Issue
The goal here is to color value above a certain threshold into one color and values below this threshold into another color. The code below tries to just separate it into two histographs but it only looks balanced if the threshold is at 50%. I'm assuming I must play around with the discreetlevel variable.
finalutilityrange
is some vector with a bunch of values(you must generate it to test the code), which I am trying to graph. The value deter
is the value that determines whether they will be blue or red. discreetlevel
is just the amount of bins I would want.
import random
import numpy as np
import matplotlib.pyplot as plt
discreetlevel = 10
deter = 2
for x in range(0,len(finalutilityrange)):
if finalutilityrange[x-1]>=deter:
piraterange.append(finalutilityrange[x-1])
else:
nonpiraterange.append(finalutilityrange[x-1])
plt.hist(piraterange,bins=discreetlevel,normed=False,cumulative=False,color = 'b')
plt.hist(nonpiraterange,bins=discreetlevel),normed=False,cumulative=False,color = 'r')
plt.title("Histogram")
plt.xlabel("Utlity")
plt.ylabel("Probability")
plt.show()
Solution
This solution is a bit more complex than @user2699's. I am just presenting it for completeness. You have full control over the patch objects that hist
returns, so if you can ensure that the threshold you are using is exactly on a bin edge, it is easy to change to color of selected patches. You can do this because hist
can accept a sequence of bin edges as the bins
parameter.
import numpy as np
from matplotlib import pyplot as plt
# Make sample data
finalutilityrange = np.random.randn(100)
discreetlevel = 10
deter = 0.2
# Manually create `discreetlevel` bins anchored to `deter`
binsAbove = round(discreetlevel * np.count_nonzero(finalutilityrange > deter) / finalutilityrange.size)

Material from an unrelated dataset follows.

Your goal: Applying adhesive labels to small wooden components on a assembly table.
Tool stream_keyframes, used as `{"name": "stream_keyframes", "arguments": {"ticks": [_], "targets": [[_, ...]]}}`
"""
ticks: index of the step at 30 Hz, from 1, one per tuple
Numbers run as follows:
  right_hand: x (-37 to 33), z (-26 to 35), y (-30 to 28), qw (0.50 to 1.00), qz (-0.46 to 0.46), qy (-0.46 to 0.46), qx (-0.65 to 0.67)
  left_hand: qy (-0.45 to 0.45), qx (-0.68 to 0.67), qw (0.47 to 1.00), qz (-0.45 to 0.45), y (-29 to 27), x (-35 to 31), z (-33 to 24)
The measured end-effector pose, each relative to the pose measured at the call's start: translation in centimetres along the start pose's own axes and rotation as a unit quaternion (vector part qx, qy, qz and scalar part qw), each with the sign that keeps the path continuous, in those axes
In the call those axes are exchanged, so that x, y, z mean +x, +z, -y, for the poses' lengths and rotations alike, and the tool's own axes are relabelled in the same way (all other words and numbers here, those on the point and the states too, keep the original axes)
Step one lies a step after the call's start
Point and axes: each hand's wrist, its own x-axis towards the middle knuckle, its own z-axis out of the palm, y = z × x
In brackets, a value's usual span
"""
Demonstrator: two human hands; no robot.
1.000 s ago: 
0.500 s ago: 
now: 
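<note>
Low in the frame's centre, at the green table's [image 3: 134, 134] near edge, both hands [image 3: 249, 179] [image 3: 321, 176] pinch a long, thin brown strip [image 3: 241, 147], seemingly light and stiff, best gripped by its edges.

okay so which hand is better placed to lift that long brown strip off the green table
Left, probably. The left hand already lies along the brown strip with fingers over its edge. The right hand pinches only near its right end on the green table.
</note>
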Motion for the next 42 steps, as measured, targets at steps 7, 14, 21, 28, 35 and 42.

binsBelow = discreetlevel - binsAbove
binwidth = max((finalutilityrange.max() - deter) / binsAbove,
(deter - finalutilityrange.min()) / binsBelow)
bins = np.concatenate([
np.arange(deter - binsBelow * binwidth, deter, binwidth),
np.arange(deter, deter + (binsAbove + 0.5) * binwidth, binwidth)
])
# Use the bins to make a single histogram
h, bins, patches = plt.hist(finalutilityrange, bins, color='b')
# Change the appropriate patches to red
plt.setp([p for p, b in zip(patches, bins) if b >= deter], color='r')
The result is a homogenous histogram with bins of different colors:
The bins may be a tad wider than if you did not anchor to deter
. Either the first or last bin will generally go a little past the edge of the data.